At the places where "fast track" is truly fast, we busted our behinds to move people through quickly, usually with a lot less staff! But I have experienced places where people thought that the lower acuity should be met with less speed/effort, too.

Hi, this urgent care is VERY well staffed. They have 8 rooms total, one tech that does most of the labs, rooms patients, VS, sets up suture trays etc. A secretary that does all the phone calls etc., and two RNs. One doctor and one PA on every day. Housekeeping does every bed once the patient's leave so even that is done for you.
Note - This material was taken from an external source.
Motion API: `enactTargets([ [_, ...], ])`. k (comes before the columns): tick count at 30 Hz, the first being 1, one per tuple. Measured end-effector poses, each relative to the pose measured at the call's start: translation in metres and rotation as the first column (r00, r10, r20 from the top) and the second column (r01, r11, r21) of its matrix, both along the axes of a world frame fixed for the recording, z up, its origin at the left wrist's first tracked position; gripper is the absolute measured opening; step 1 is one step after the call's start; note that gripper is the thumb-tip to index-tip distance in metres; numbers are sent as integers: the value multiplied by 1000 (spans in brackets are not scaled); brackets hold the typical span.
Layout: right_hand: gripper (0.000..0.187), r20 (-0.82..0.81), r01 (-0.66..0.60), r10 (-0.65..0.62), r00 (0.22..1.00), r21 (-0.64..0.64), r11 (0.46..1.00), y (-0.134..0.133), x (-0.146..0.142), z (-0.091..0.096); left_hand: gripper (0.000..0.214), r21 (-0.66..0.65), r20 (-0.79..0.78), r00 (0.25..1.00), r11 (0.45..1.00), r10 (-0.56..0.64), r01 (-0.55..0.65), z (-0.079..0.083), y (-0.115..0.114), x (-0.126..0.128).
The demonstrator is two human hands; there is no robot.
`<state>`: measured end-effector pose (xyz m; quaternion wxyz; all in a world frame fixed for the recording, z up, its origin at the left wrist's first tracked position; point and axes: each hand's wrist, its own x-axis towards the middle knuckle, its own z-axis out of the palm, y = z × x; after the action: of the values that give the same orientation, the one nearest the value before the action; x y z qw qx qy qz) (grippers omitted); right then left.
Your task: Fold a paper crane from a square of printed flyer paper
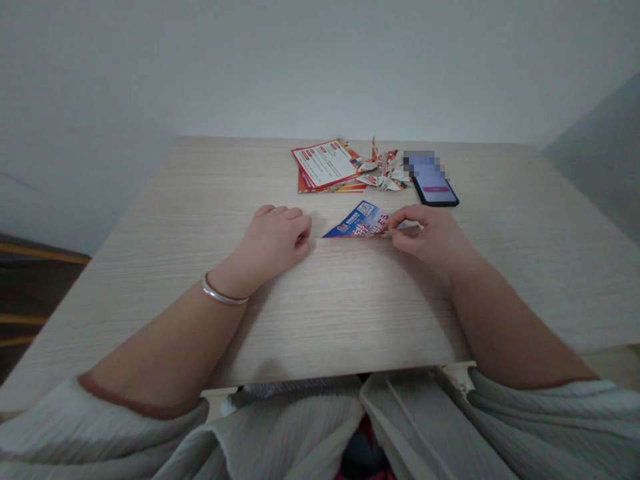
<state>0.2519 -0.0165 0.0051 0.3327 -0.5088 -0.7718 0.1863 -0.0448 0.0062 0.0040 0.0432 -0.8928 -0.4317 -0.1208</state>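
Observation:
A blue printed paper (356, 221), folded into a triangle, lies on the table with a QR code near its top corner. My right hand (431, 235) pinches its right corner between thumb and forefinger. To the left of the paper, my left hand (279, 239) rests on the tabletop in a loose fist, close to the pointed left corner but apart from it. Nothing shows in the curled left fingers. A silver bangle (223, 293) circles the left wrist.
Behind the paper sits a stack of printed sheets (327, 165), the top one white with a red border. Several folded paper cranes (385, 172) are bunched beside it. A phone (433, 179) with a lit screen lies further right. The pale wooden table (320, 320) meets the wall behind.

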Motion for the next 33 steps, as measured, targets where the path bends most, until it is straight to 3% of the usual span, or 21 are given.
enactTargets([
  [4,12,-19,-45,46,999,44,998,4,7,-5,16,-30,177,983,999,39,-34,-2,5,-6],
  [8,14,165,-263,243,956,115,958,9,6,-6,33,-75,231,969,991,-86,106,-6,3,-3],
  [10,17,255,-318,279,926,123,940,11,5,-7,37,-92,196,974,986,-117,137,-9,2,-1],
  [14,18,361,-255,183,915,164,953,14,5,-10,36,-63,127,983,988,-135,144,-9,2,0],
  [18,19,430,-166,75,900,179,970,15,3,-13,27,-4,130,964,972,-234,236,-4,-2,3],
  [21,23,458,-118,25,888,175,977,13,-2,-14,25,-33,134,950,957,-282,289,-3,-8,8],
  [30,45,522,-105,1,853,170,980,11,-15,-23,32,-116,102,910,903,-403,413,0,-19,15],
  [33,41,490,-68,-27,871,175,982,12,-18,-22,34,-155,88,883,869,-461,469,2,-19,17],
])
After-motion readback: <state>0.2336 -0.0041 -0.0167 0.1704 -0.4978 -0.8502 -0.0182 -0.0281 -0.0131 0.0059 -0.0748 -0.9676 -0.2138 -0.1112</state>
I don't mind the fast pace, it's just as I said, I don't feel like nurse working there.

Annie

Hi, this urgent care is VERY well staffed. They have 8 rooms total, one tech that does most of the labs, rooms patients, VS, sets up suture trays etc. A secretary that does all the phone calls etc., and two RNs. One doctor and one PA on every day. Housekeeping does every bed once the patient's leave so even that is done for you.

I don't mind the fast pace, it's just as I said, I don't feel like nurse working there.

Annie

They have housekeeping? Wow, every urgent care that I did clinicals in during my LPN program had nowhere near this amount of staff. I can see your point now.